Il gusto agrodolce per eccellenza, realizzato per tutti voi quest’anno nei corsi Cook&Change è la giardiniera di verdure.

Ma quale procedimento scegliere per una giardiniera perfetta?

Gli ingredienti li sappiamo: peperoni rossi e gialli, cipolla rossa, carote, cavolfiore, finocchio, pomodorini… sale, zucchero e aceto bianco.

Ma quale procedimento scegliere? Chiediamo ai nostri Corporate Chef Angelo Po.

Corporate Chef Ugo Pradella:

Personalmente amo la giardiniera in vasetto, quindi scelgo la vasocottura: faccio sbianchire prima i vegetali mondati e tagliati a tocchetti in forno a vapore 96°C per 5-6 minuti, poi li raffreddo in abbattitore di temperatura e li invaso. Aggiungo il liquido di contenimento a base di aceto fino al collo del vasetto.

Per il liquido metto a bollire l’acqua con sale e zucchero, 50 g di sale e 100-120 g di zucchero ogni litro di acqua, e poi all’ultimo minuto aggiungo 1-2 bicchiere di aceto e spegno il fuoco. Con il liquido ancora caldo aggiungo pepe in grani e foglie di alloro.
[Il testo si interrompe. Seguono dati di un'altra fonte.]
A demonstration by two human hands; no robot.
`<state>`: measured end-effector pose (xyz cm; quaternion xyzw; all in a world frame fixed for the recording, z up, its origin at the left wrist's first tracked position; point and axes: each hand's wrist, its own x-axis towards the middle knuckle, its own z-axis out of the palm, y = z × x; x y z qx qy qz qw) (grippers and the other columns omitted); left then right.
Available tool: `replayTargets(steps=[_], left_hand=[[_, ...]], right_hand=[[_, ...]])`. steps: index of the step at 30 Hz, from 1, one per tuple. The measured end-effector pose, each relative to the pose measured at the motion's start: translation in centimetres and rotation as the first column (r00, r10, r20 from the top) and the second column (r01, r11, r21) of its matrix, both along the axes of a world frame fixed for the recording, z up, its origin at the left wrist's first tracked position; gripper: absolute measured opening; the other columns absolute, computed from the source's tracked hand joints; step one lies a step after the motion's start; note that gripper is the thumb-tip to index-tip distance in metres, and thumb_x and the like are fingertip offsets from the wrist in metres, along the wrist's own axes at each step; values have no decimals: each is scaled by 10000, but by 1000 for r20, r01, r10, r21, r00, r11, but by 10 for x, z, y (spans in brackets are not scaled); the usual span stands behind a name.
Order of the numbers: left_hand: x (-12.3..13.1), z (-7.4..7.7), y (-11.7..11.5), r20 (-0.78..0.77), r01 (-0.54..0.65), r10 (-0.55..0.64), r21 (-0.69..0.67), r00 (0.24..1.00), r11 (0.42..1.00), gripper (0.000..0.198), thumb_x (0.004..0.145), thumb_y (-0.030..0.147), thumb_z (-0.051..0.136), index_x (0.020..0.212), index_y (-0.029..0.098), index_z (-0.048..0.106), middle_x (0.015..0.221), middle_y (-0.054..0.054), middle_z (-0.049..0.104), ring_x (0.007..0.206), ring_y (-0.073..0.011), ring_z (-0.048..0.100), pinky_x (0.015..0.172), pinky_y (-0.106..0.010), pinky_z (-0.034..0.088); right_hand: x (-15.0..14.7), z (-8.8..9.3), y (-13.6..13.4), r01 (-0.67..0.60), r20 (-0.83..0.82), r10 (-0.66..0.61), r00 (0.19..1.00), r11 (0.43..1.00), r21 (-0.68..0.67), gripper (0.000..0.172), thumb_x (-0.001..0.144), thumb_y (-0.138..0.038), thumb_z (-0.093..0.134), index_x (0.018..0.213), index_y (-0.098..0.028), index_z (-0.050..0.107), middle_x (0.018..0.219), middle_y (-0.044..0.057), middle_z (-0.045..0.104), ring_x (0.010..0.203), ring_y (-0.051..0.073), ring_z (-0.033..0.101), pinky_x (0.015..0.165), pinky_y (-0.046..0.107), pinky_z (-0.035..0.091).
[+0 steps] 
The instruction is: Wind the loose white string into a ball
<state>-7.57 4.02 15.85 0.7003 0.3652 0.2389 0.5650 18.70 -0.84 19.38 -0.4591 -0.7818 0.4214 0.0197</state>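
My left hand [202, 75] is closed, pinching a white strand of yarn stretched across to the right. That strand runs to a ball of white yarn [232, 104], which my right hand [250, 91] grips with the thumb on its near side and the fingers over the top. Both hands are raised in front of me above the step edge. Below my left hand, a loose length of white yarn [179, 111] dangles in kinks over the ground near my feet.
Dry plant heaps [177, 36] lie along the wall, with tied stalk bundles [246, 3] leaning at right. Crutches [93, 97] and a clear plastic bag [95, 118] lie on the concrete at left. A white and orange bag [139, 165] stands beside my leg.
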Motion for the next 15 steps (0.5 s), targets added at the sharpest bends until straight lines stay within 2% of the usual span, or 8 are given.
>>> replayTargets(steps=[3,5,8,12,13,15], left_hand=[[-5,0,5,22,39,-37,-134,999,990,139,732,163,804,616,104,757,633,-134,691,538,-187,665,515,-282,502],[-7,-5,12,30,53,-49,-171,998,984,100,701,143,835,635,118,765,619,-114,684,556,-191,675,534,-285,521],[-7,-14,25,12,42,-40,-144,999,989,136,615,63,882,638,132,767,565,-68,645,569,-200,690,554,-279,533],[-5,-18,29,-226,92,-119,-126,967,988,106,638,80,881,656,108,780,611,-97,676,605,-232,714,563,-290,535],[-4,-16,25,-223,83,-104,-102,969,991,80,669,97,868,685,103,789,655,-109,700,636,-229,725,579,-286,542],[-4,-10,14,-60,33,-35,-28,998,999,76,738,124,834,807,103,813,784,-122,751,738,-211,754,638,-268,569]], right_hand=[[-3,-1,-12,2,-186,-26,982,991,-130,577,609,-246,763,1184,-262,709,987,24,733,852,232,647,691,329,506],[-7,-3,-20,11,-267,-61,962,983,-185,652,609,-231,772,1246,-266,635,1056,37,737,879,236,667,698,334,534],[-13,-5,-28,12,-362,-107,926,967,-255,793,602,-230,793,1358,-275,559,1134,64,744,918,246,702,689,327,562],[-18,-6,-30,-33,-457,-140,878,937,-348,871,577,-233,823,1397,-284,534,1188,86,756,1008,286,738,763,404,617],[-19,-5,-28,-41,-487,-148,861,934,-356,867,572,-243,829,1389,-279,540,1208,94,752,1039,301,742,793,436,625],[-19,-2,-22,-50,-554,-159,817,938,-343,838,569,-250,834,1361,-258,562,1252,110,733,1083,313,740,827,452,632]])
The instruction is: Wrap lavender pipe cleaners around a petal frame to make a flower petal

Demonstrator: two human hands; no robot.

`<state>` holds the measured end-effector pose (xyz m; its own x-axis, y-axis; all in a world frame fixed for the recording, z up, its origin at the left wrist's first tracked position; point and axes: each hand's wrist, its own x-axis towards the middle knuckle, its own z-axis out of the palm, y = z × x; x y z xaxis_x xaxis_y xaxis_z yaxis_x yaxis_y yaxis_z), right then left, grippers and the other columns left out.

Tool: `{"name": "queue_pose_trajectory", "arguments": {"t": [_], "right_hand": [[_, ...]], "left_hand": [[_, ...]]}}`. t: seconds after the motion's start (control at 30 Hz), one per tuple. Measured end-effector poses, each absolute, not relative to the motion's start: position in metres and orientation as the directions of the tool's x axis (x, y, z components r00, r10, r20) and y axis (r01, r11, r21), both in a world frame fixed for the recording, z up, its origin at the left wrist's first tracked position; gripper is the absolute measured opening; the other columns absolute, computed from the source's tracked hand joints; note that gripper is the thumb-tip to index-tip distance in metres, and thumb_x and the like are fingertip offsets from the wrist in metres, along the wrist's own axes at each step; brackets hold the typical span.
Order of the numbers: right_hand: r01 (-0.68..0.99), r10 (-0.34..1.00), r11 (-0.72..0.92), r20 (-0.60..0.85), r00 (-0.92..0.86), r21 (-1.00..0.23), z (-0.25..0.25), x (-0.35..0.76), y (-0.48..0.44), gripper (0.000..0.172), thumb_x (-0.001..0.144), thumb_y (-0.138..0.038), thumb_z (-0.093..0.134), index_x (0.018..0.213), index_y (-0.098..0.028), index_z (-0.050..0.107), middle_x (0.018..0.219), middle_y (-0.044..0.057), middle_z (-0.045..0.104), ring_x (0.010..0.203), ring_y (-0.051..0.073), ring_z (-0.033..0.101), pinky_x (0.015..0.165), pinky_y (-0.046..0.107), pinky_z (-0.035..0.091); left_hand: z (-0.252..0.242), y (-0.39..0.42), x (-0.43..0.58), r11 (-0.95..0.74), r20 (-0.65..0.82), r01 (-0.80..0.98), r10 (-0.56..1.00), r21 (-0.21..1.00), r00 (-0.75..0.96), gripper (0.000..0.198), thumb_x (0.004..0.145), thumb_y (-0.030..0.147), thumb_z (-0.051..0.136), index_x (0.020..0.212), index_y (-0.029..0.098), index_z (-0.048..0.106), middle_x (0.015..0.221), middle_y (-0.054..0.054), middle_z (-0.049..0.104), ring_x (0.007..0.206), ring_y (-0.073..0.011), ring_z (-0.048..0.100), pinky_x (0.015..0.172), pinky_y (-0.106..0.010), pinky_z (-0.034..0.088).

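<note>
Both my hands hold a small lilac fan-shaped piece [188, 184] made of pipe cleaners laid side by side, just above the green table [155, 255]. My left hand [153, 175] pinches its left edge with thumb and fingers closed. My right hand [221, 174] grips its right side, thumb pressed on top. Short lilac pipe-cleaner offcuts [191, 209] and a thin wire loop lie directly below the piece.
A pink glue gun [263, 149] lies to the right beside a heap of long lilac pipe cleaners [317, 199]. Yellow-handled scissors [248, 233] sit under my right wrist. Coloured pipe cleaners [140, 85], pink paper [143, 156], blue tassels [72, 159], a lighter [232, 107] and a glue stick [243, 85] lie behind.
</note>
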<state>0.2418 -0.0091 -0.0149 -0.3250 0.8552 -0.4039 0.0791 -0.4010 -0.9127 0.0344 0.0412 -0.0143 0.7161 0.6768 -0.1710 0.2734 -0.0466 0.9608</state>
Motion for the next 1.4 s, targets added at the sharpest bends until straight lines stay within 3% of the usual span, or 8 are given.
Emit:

Faccio raffreddare in abbattitore e poi lo aggiungo al vasetto con le verdure.

Posiziono i vasetti nelle teglie e li metto in forno, utilizzando il programma automatico PASTORIZZAZIONE, con target temperatura al cuore di 75°C.

Corporate Chef Gregori Nalon:

La scelta tra sottovuoto e vasocottura dipende dal risultato che si vuole ottenere, e soprattutto dalla shelf life che viene richiesta. Ad esempio se la produzione di giardiniera è destinata alla vendita o agli omaggi ai clienti (per le festività natalizie per esempio N.d.R.) è corretto scegliere la cottura in vasetto, in quanto il prodotto rimane ottimo per mesi, mentre nel sottovuoto la shelf life è di circa 30 giorni.

Anche io amo mettere nel liquido agrodolce le foglie di alloro, ma preferisco le bacche rosa, o come viene chiamato “pepe rosa” per un gusto più profumato.

Altre accortezze? Tagliare tutte le verdure in pezzi della stessa dimensione, per velocizzare i tempi di cottura e avere un risultato più gradevole alla vista si può scegliere il taglio julienne o mirepoix.

Corporate Chef Denis Croce:

Il mio must è il sottovuto: mi piace il gusto più concentrato, il colore più deciso e soprattutto il risparmio che ho in materie prime, di aceto ad esempio.

Per esempio per un sacchetto con circa 2 etti di verdura appena tagliata preparo in un contenitore un mix con 15 g zucchero, 10 g di sale, 50 g di aceto bianco e 50 g di acqua, mescolo e poi verso il liquido direttamente nel sacchetto alimentare, facendo attenzione a non sporcare i bordi.

Dopo aver messo i sacchetti sottovuoto, li posiziono nel forno combinato e lancio la cottura a vapore a 92°C per 8-10 minuti, per poi spostarli nell’abbattitore di temperatura e arrivare in brevissimo tempo a +3°C.